Other recombination proteins called RuvA and B, assemble at the crossover point and pull the
donor and recipient DNA strands in opposite directions, extending the invasion, in a process called
strand assimilation or branch migration. this process extends the base pairing between homologous
donor and recipient strands.
ultimately the end of the displaced strand at the D loop is cleaved and the donor strand is ligated
to the recipient strand.
rotating one of the molecules at the branch point provides more clarity for the events that occur
next and reveals a classic holiday structure.

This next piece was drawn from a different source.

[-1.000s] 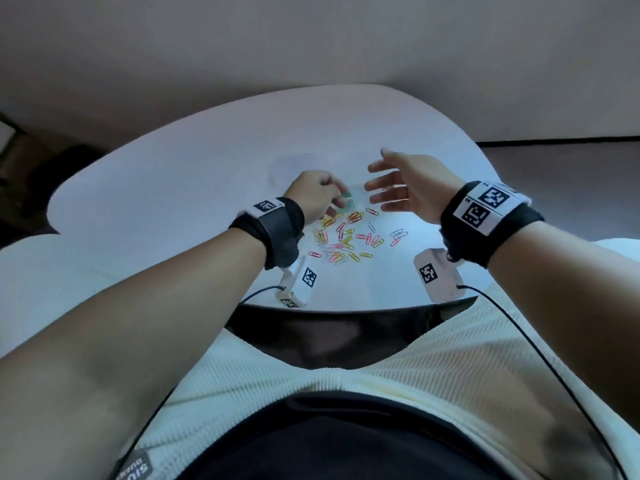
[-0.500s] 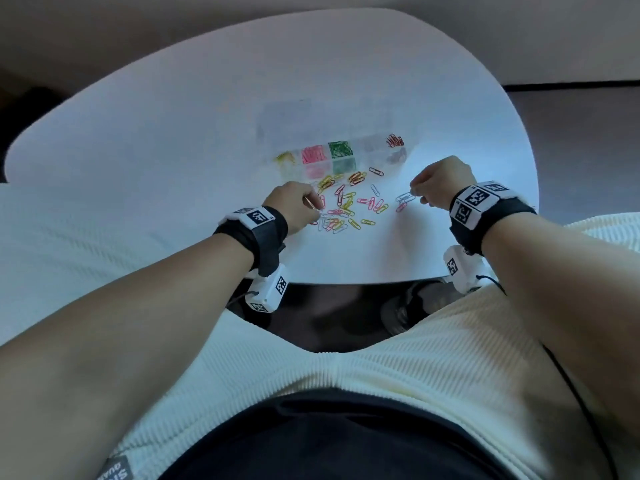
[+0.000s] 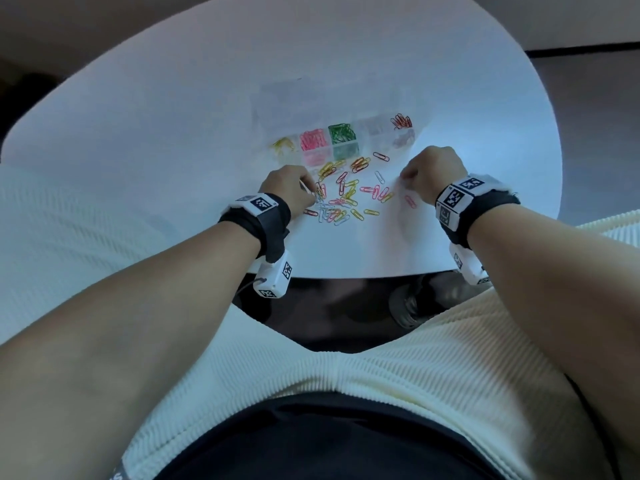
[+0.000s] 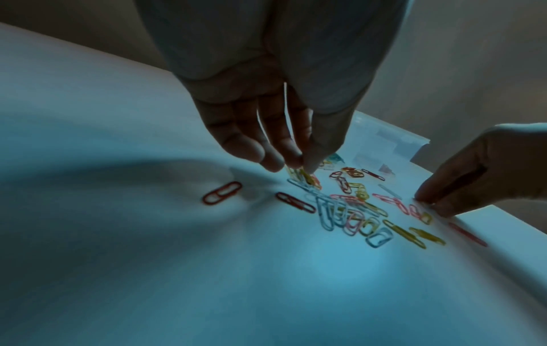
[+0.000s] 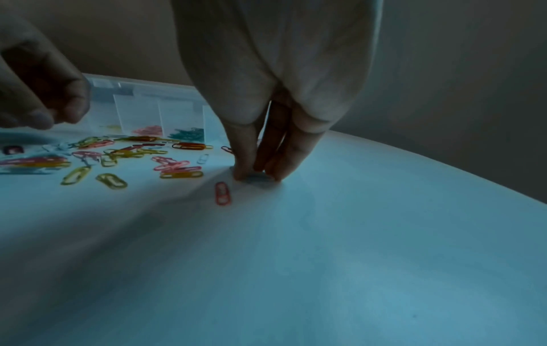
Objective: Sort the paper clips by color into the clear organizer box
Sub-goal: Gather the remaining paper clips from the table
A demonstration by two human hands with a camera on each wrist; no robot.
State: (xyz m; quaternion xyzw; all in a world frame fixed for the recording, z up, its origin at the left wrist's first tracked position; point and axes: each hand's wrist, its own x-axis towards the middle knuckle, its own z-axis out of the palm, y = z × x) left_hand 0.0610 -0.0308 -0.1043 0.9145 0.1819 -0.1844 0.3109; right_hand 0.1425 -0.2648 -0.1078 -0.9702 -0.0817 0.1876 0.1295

an enzyme called RuvC can cleave across the junction in either of two ways. in one case, cleavage
and ligation of two of the strands results in a closed circular molecule and a linear molecule, similar
to the starting molecules except that a DNA segment has been exchanged between them.
in the second cleavage option, cleavage and ligation of two of the strands results in a linear
molecule. the loss of the chromosomes circularity would result in death for the bacterium.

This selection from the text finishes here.